INFORMATION PROVIDED.

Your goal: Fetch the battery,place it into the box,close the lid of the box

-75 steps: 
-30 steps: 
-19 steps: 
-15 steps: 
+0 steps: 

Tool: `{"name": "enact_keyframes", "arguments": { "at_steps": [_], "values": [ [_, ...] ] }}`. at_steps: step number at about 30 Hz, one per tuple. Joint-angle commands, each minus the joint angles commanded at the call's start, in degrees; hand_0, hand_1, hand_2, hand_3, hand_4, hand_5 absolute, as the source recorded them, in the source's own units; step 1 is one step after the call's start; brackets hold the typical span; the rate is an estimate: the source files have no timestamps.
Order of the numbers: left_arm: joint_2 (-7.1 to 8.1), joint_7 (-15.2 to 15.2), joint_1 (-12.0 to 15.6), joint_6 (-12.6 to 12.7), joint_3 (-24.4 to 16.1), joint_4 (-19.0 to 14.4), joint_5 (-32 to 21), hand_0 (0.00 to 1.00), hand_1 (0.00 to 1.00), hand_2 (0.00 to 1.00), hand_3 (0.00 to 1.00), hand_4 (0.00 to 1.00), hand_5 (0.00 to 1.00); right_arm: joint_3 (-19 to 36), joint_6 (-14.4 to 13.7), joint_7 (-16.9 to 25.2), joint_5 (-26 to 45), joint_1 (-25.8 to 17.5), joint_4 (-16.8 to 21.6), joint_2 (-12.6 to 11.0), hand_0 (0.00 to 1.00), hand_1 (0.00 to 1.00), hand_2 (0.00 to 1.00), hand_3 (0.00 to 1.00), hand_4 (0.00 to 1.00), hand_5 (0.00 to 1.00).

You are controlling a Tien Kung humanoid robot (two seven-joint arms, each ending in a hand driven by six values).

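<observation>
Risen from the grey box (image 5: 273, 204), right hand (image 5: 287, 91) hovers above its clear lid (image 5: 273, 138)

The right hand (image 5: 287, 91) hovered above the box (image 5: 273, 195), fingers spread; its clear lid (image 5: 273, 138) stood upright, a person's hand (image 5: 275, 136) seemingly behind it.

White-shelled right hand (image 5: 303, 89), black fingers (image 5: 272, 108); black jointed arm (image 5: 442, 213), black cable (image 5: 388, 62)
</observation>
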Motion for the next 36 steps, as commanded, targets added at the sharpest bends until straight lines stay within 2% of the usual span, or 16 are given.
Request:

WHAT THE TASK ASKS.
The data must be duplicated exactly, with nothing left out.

RESPONSE AREA.
Your goal: Fetch the battery,place it into the box,close the lid of the box

-75 steps: 
-30 steps: 
-19 steps: 
-15 steps: 
+0 steps: 

Tool: `{"name": "enact_keyframes", "arguments": { "at_steps": [_], "values": [ [_, ...] ] }}`. at_steps: step number at about 30 Hz, one per tuple. Joint-angle commands, each minus the joint angles commanded at the call's start, in degrees; hand_0, hand_1, hand_2, hand_3, hand_4, hand_5 absolute, as the source recorded them, in the source's own units; step 1 is one step after the call's start; brackets hold the typical span; the rate is an estimate: the source files have no timestamps.
Order of the numbers: left_arm: joint_2 (-7.1 to 8.1), joint_7 (-15.2 to 15.2), joint_1 (-12.0 to 15.6), joint_6 (-12.6 to 12.7), joint_3 (-24.4 to 16.1), joint_4 (-19.0 to 14.4), joint_5 (-32 to 21), hand_0 (0.00 to 1.00), hand_1 (0.00 to 1.00), hand_2 (0.00 to 1.00), hand_3 (0.00 to 1.00), hand_4 (0.00 to 1.00), hand_5 (0.00 to 1.00); right_arm: joint_3 (-19 to 36), joint_6 (-14.4 to 13.7), joint_7 (-16.9 to 25.2), joint_5 (-26 to 45), joint_1 (-25.8 to 17.5), joint_4 (-16.8 to 21.6), joint_2 (-12.6 to 11.0), hand_0 (0.00 to 1.00), hand_1 (0.00 to 1.00), hand_2 (0.00 to 1.00), hand_3 (0.00 to 1.00), hand_4 (0.00 to 1.00), hand_5 (0.00 to 1.00).

You are controlling a Tien Kung humanoid robot (two seven-joint arms, each ending in a hand driven by six values).

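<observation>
Risen from the grey box (image 5: 273, 204), right hand (image 5: 287, 91) hovers above its clear lid (image 5: 273, 138)

The right hand (image 5: 287, 91) hovered above the box (image 5: 273, 195), fingers spread; its clear lid (image 5: 273, 138) stood upright, a person's hand (image 5: 275, 136) seemingly behind it.

White-shelled right hand (image 5: 303, 89), black fingers (image 5: 272, 108); black jointed arm (image 5: 442, 213), black cable (image 5: 388, 62)
</observation>
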Motion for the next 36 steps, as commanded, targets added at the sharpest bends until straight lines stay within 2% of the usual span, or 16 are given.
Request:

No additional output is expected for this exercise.